Das ist auch ein Ziel von akademischen Forschern wie denen in Japan, die die Mäuseeier hergestellt haben. Aber den Durchbruch mit menschlichen Zellen zu wiederholen, ist entmutigend. Da das Rezept die natürlichen Schritte der Eientwicklung nachahmt, können Experimente fast so lange dauern wie eine Schwangerschaft. Für Mäuse, die in 20 Tagen geboren werden, ist das kein Problem, aber beim Menschen kann jedes Experiment Monate dauern.

Als ich Saitou und Hayashi 2017 traf, erzählten sie mir, dass das Kopieren der Maustechnologie beim Menschen eine weitere beunruhigende Schwierigkeit darstellte. Um das Rezept genau zu wiederholen, wäre Abtreibungsgewebe erforderlich: Wissenschaftler müssten Follikelzellen aus wochenalten menschlichen Embryonen oder Föten gewinnen.
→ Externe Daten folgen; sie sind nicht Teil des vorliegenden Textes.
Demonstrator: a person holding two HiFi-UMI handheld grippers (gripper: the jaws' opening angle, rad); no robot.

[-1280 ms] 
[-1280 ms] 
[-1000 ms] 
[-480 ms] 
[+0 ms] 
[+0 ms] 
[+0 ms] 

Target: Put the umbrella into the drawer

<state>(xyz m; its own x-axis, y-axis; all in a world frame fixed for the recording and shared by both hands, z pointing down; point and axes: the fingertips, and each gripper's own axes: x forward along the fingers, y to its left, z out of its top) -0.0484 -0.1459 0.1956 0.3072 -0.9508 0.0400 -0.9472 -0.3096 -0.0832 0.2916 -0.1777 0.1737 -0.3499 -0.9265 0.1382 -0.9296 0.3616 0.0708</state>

Die einzige Alternative wäre zu lernen, wie man diese notwendigen Stützzellen auch aus Stammzellen herstellt. Das allein würde einen erheblichen Forschungsaufwand erfordern, sagten sie voraus.

Bei Conception begannen die Wissenschaftler mit dem Ansatz des fetalen Gewebes, der ihrer Meinung nach der schnellste Weg war, um ein Proof-of-Concept-Ei zu erhalten. Krisiloff unternahm umfangreiche Anstrengungen, um das Material zu beschaffen – irgendwann sogar Twittern bei Abtreibungsanbietern direkt. Er suchte auch Kooperationen mit der UCLA und Stanford, obwohl diese Bemühungen nicht erfolgreich waren. Er wollte nicht sagen, woher Conception derzeit seine Gewebespenden bezieht.

Die Forschung an fötalem Gewebe ist legal, aber äußerst sensibel und für einige der Öffentlichkeit mehr als abstoßend. Während der Trump-Administration errichteten Gesundheitsbeamte neue Barrieren, einschließlich der Empowerment von Abtreibungsgegnern, um Zuschüsse zu überprüfen. Krisiloff sagt, dass das Unternehmen immer noch menschliches fötales Gewebe verwendet, aber jetzt wird es häufiger verwendet, um die molekularen Signale zu verstehen, die wichtige Zelltypen charakterisieren, damit Wissenschaftler versuchen können, diese aus Stammzellen nachzubilden.